Everybody Wants to be a Cat

Japanther, Captains Rest, 10/02/11

Japanther use cassette tape players in their live shows. They like to perform their art-punk-dance-party-silliness over recordings of their own songs. You hear it and you ask yourself all kinds of pointless questions about artistic ownership and the nature of performance. That, or you spend the next week boring your friends to death with stories about how awesome it sounded. Except Japanther’s tape players weren’t loud enough at the start of their set. Let me just say this – any band who thinks it’s funny to spend a good few minutes berating the soundman is firstly, totally immature, and secondly, pretty funny. In a way, the evening’s preliminary sound issues highlight just how much of a damn Japanther don’t give. And listen now, because I’m serious – not a single solitary damn was given tonight, and that is exactly the kind of rubbish, generalized statement I’m completely averse to making.

It was really good to see the Glasgow one-man outfit Streets of Rage opening tonight with a full band set-up – they tear it up like a stripped down Social Circkle and it sounds joyous, translating well from the glorious fuzz-ridden drum-machine fuelled sound of the EP (available online).

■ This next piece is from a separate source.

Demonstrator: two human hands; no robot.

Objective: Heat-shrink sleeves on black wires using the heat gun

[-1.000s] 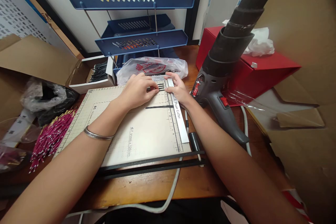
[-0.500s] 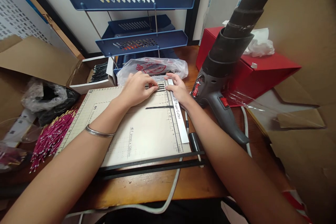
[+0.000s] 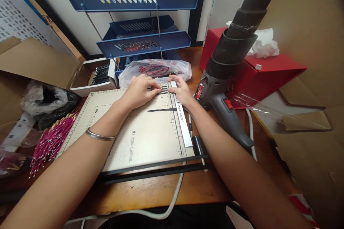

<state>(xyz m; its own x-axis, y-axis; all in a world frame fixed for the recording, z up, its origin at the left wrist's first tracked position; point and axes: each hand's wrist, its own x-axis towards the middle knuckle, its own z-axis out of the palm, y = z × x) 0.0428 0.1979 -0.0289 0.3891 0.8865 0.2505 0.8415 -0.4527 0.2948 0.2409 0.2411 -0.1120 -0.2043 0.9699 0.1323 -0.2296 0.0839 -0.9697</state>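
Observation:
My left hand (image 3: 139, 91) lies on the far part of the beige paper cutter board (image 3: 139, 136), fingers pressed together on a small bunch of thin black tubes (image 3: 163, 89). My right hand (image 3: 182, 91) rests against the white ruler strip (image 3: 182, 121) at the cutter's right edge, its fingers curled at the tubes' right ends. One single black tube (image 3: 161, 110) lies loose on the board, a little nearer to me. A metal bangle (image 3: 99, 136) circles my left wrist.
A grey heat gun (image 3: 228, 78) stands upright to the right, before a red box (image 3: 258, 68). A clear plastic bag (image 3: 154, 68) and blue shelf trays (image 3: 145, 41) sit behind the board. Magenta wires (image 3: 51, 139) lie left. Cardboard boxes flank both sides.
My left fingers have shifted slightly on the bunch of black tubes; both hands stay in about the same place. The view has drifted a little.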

Shellshag are quite obviously the perfect warm-up for Japanther’s feel-good fest. ‘Alright!’ they cry, ‘My new best friends! Let’s go!’, before wailing, crooning, dancing and thrashing through a rapturous, forty-minute eruption. Visually, Shellshag throw a stunning party. Everyone loves a standing drummer bashing the hell out of a floor tom and snare, especially one who’s got so many bells and jangling trinkets on her person that every other step she makes sounds like a hippie’s back garden in the middle of autumn. Truly the best medium through which to deliver succinct, inspired messages like ‘Fuck Society, Fuck Sobriety’. True that.

Here’s the biggest problem with this gig – it doesn’t take long to realize that you will never in your life come close to having nearly as much fun as Japanther seem to have all the time. The joyful arrogance of the two beach-combing art school terrors yelling down their telephone-microphones, thrashing out an uncompromising brand of feel-good noise is something so utterly ridiculous and overblown about that it feels revolutionary. Or at least, it does, until something ridiculous like the duo’s encore destroys any pretentious notion whatsoever – amid a sweating crowd demanding one more tune, Japanther stick on a weathered Beach Boys tape and dance onstage for the entirety of Surfin’ USA. I suppose the real question is why did I not feel like I was getting ripped off by Cry Parrot, and I’m not being flippant, I’m sure there is a perfectly good answer to that question involving words like ‘spectacle’ and ‘challenging the nature of performance’, but honestly, I find it hard to care, and have found reality to be quite a challenge since.